- _Problem to work on_
Wherever the word "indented" appears in a line of the data, that line should be copied.

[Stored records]
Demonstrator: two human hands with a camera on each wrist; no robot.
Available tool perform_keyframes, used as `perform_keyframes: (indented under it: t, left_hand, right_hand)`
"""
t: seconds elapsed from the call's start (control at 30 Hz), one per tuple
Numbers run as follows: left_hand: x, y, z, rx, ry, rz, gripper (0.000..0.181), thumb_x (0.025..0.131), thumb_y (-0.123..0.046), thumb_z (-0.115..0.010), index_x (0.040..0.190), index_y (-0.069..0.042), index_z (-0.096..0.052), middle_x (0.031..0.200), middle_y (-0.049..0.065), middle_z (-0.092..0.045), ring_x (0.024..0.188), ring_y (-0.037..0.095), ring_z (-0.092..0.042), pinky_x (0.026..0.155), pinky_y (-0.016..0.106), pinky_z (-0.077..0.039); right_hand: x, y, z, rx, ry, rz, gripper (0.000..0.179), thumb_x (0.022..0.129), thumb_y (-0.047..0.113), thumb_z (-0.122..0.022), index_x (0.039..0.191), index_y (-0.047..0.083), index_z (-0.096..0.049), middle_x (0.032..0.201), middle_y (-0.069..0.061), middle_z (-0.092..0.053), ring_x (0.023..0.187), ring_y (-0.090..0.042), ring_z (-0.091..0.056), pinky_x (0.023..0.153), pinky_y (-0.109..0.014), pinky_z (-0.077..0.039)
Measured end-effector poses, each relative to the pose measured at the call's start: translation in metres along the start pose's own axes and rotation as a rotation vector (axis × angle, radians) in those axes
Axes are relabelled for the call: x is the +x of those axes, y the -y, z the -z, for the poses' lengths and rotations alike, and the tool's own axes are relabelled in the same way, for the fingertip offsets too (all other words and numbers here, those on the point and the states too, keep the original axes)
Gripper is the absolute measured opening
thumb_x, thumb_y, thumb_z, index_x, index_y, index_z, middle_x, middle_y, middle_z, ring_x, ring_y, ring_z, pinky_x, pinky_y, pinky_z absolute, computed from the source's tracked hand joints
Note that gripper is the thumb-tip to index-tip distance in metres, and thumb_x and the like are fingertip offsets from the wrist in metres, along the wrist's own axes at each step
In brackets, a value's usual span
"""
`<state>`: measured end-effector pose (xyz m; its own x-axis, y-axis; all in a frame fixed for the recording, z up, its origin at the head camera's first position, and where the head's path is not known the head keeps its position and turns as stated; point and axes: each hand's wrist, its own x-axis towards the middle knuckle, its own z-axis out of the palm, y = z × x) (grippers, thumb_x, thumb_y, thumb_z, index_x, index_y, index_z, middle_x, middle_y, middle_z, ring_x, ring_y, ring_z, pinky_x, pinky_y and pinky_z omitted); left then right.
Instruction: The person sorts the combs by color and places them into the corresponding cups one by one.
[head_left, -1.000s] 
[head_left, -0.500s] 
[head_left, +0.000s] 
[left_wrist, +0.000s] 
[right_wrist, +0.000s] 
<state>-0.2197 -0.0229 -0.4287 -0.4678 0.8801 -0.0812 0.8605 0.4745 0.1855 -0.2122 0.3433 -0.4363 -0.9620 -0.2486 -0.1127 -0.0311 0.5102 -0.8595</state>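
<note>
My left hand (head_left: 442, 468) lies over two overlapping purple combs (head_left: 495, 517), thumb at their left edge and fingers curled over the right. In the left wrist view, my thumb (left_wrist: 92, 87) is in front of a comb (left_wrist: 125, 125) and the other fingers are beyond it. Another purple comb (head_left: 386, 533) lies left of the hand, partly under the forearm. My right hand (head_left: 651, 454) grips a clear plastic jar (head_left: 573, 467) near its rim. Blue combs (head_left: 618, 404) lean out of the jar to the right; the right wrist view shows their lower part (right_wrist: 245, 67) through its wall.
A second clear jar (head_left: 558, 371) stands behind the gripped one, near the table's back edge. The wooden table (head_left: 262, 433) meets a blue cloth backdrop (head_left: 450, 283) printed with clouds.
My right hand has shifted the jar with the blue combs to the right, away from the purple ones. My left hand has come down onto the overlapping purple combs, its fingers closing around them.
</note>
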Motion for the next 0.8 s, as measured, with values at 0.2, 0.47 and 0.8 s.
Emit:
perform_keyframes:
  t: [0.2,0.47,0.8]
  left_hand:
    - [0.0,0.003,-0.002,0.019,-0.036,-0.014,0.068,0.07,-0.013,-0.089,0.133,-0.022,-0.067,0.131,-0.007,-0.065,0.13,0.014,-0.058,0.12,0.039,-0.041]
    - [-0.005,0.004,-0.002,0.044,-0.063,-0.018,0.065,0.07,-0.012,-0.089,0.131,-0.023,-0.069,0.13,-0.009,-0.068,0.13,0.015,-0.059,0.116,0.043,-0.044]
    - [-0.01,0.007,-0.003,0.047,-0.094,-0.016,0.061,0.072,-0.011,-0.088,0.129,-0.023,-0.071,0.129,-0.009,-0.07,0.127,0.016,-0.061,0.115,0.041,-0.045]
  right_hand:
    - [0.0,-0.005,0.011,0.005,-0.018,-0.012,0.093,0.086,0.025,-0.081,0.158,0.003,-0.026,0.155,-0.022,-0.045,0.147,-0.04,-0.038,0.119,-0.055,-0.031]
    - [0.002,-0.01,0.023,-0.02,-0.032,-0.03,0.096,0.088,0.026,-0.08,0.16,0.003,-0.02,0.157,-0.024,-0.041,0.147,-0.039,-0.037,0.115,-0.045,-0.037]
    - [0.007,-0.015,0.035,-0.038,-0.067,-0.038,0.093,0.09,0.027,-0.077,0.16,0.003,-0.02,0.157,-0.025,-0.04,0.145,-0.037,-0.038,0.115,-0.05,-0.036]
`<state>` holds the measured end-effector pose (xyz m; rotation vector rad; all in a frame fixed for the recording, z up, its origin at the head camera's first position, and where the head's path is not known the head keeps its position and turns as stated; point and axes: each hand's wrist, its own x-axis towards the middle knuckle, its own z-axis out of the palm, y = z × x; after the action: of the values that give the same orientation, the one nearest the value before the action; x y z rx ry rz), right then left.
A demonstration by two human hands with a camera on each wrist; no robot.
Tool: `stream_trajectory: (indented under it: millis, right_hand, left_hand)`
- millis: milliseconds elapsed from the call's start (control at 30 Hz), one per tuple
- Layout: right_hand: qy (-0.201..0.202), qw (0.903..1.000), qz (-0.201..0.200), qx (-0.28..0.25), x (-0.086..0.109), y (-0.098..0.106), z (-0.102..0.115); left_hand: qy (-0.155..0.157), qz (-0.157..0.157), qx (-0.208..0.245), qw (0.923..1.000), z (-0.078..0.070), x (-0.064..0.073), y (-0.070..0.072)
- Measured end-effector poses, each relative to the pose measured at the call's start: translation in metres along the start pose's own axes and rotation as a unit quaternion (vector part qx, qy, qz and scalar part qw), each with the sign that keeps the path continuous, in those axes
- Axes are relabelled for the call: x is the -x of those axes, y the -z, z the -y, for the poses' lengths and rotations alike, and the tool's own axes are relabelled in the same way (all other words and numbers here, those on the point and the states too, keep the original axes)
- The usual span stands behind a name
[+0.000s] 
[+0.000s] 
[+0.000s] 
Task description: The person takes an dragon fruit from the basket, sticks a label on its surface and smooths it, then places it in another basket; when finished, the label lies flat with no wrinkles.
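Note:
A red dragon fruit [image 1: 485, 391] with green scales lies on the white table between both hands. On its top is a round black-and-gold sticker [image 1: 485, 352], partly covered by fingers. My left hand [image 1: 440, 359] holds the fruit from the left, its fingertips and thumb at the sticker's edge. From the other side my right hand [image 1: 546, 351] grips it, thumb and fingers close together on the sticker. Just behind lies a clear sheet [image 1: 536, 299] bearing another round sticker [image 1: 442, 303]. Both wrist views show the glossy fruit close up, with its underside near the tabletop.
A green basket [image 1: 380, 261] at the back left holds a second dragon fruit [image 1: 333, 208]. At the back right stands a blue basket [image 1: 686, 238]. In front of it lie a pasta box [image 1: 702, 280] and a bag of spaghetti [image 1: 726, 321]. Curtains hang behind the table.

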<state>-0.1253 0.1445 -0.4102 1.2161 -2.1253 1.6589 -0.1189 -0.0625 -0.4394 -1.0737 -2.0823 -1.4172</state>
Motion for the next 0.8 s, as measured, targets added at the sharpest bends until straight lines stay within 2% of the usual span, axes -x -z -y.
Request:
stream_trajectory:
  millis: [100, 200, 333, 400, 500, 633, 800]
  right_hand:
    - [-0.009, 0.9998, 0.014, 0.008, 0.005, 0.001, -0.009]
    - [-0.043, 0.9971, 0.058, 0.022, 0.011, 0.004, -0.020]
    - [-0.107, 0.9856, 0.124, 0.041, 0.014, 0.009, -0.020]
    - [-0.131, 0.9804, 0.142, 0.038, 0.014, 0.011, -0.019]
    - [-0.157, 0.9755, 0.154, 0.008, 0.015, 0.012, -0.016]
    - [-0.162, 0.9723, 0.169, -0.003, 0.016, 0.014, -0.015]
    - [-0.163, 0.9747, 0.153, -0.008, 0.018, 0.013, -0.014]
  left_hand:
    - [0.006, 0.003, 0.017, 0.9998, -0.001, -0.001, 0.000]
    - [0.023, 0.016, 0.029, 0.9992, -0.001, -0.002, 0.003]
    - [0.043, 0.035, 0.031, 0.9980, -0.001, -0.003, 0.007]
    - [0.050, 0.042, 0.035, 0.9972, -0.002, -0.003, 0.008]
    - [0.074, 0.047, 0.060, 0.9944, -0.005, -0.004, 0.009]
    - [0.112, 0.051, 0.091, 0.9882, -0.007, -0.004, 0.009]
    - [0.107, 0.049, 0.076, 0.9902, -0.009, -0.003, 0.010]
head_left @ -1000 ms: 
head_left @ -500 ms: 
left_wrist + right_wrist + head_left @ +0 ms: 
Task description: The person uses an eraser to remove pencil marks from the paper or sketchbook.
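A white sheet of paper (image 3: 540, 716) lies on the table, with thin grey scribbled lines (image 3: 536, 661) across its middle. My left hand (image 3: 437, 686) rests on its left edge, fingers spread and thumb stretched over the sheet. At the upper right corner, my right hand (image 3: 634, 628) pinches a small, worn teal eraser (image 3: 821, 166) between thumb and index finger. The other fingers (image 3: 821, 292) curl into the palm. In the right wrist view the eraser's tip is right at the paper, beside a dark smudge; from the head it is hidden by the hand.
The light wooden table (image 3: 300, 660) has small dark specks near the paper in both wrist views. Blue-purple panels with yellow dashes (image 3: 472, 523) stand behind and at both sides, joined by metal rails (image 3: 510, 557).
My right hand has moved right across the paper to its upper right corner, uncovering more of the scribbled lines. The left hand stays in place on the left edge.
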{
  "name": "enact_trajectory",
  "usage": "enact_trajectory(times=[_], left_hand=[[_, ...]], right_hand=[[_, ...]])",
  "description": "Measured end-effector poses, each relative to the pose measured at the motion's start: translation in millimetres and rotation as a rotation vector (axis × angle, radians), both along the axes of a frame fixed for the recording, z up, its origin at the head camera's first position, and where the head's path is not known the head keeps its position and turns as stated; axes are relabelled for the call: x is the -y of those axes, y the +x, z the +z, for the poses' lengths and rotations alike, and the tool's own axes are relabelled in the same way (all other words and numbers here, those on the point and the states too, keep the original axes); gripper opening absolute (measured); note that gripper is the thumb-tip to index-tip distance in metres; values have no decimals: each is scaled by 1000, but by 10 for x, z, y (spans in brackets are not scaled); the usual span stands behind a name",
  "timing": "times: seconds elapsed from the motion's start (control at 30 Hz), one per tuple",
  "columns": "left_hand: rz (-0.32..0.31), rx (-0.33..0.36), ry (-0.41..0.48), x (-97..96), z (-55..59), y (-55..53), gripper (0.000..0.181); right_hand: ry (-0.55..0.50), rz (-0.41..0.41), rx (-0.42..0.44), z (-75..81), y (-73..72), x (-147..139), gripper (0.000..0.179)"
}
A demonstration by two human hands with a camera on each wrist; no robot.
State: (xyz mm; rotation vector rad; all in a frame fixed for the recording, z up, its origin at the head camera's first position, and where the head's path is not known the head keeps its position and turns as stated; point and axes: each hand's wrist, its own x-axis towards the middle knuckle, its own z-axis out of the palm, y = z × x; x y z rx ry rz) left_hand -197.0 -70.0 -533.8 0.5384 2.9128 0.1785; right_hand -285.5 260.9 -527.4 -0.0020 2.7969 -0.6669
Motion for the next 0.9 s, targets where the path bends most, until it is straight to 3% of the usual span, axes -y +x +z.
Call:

- _Problem solution_
Available tool perform_keyframes, used as `perform_keyframes: (indented under it: t, left_hand, right_hand)`
Tool: `stream_trajectory: (indented under it: millis, right_hand, left_hand)`

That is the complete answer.